The animal that Marco Polo encountered was probably a rhinoceros. But Europeans had never seen or heard of such an animal, and so they didn’t have a word for it. So what did he do? He took an existing word, “unicorn,” and explained the ways that the unicorns of Ferlec were unlike the unicorns of European imaginations. That’s a very good approach. The alternative approach would have been to make up a new name for the animal, like rhinoceros. But bear in mind that this name would have been mysterious, even meaningless, to his readers.

Marco Polo’s journeys strike me as an apt description of the Biblical situation. The Scriptures are describing to us realities – Eden, angels, Heaven, the Triune God – that are drastically more mysterious and foreign to us than China and Indonesia were to the Europeans of Marco Polo’s day. And so the realities being described in Scripture are, by definition, beyond the limits of language.

Human language exists to describe things that we’ve experienced. We don’t have words for ideas we’ve not conceived. And so when there’s something as radically Other as God, we simply lack the language to describe Him, or the spiritual realm, etc. So invariably, we are forced to do one of two things. Either we either use a word that we do have, but which doesn’t quite fit; or we make up a word, whose meaning is obscure. In other words, we either reach for “unicorn,” or we make up “rhinoceros.”

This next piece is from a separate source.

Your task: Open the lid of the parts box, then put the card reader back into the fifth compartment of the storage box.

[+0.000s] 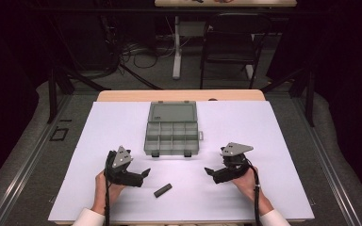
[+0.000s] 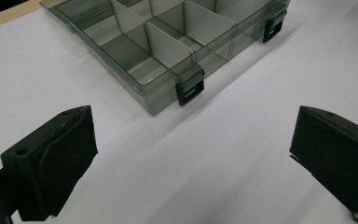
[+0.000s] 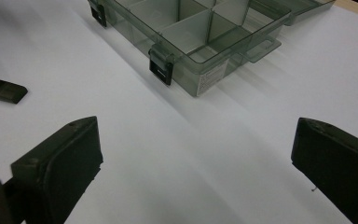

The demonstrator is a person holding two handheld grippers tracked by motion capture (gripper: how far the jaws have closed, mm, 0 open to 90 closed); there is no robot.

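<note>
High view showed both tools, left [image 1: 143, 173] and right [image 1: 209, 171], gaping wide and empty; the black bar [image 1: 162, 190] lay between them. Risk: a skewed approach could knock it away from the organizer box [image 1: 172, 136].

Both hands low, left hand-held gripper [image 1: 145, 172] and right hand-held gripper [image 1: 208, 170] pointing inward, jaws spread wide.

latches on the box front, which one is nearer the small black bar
The left latch: it sits on the front wall's left end, closer to the black bar than the right latch.
</note>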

In theology, this is described as a threefold movement. First, there’s a via positiva, in which you describe God: He’s just, good, etc. Then there’s the via negativa, in which you trim away all of the ways that your descriptions fall short of the reality of God. For example, when we say God is “good,” we don’t mean He’s “well-behaved,” or that He follows some moral law imposed upon Him; and when we say that He’s “just,” we don’t mean that He pays what He owes, as if He’s indebted to anyone. In this way, we act like Marco Polo, who was quick to point out the various ways that the “unicorns” he was seeing were unlike the ordinary meaning of “unicorn.” The final way is the way of super-eminence:  to recognize that God’s goodness and justice are beyond ours, and the origin and source of ours.

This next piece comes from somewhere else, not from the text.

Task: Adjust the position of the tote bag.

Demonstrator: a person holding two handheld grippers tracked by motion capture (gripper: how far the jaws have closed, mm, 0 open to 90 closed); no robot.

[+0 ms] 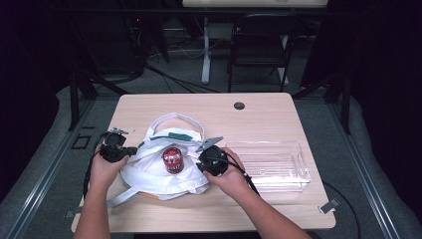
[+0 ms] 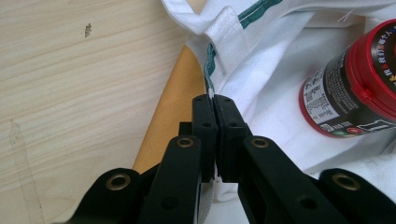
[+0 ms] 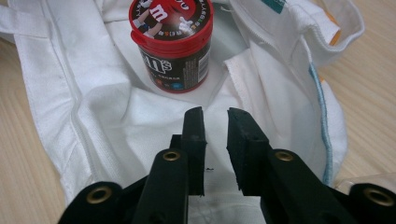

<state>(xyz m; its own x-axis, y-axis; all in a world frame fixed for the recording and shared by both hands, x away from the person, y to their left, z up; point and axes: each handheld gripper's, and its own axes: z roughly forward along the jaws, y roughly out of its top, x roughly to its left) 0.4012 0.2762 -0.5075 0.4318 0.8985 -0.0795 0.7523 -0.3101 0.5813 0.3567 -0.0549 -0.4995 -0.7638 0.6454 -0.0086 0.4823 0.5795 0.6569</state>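
A pale wooden worktop (image 1: pixel 259 117) is carrying everything. A white cloth bag (image 1: pixel 149 174) is lying on it. A clear plastic tray (image 1: pixel 271 164) is sitting just beside the bag.

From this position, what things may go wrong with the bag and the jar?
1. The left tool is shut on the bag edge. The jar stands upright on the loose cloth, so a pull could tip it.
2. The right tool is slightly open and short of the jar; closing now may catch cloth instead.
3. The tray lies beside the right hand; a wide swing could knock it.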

That’s how it works when we’re applying a human word for God. The alternative is to create a special vocabulary to describe theological concepts or spiritual realities, and so we get words like “Cherubim” that tickle the imagination, but defy easy description. But these are our two options: it’s unicorn and rhinoceros, all over again.

The Scriptures themselves actually make this point in their own way. Although anthropomorphic language is often used (“the Hand of God” and the rest), the Jews were prohibited from ever representing God visually. He always IS that which is beyond depiction, beyond description, and Whose very Name is Mysterious. Any attempt to depict God – indeed, any attempt even to imagine Him – always falls impossibly short of His infinite reality.

St. Paul points out that “What no eye has seen, nor ear heard, nor the heart of man conceived, what God has prepared for those who love him” (1 Corinthians 2:9). He’s telling us: these things that we’re talking about? They’re beyond what you’ve ever seen, or heard of, or even imagined. That’s a far cry from the angels-playing-harps-on-clouds image of Heaven that is associated with Christianity.

All of this is to say that if we’re getting caught up in an overly-literal reading of some of the descriptions (or if we’re writing the Book off as fiction because of an overly-literal reading of these parts), chances are good that we’ve missed the point. It may well be simply that a thing beyond description, a thing beyond our capacity to understand or imagine, is being described to us in simplified language that permits us to get a sliver of the truth.

And someday, God willing, we’ll be in that place where we can see the fullness of Glory, and look back with a chuckle on how comically incomplete our theological imaginations were, the way we chuckle today about Europeans mistaking rhinocerotes for unicorns.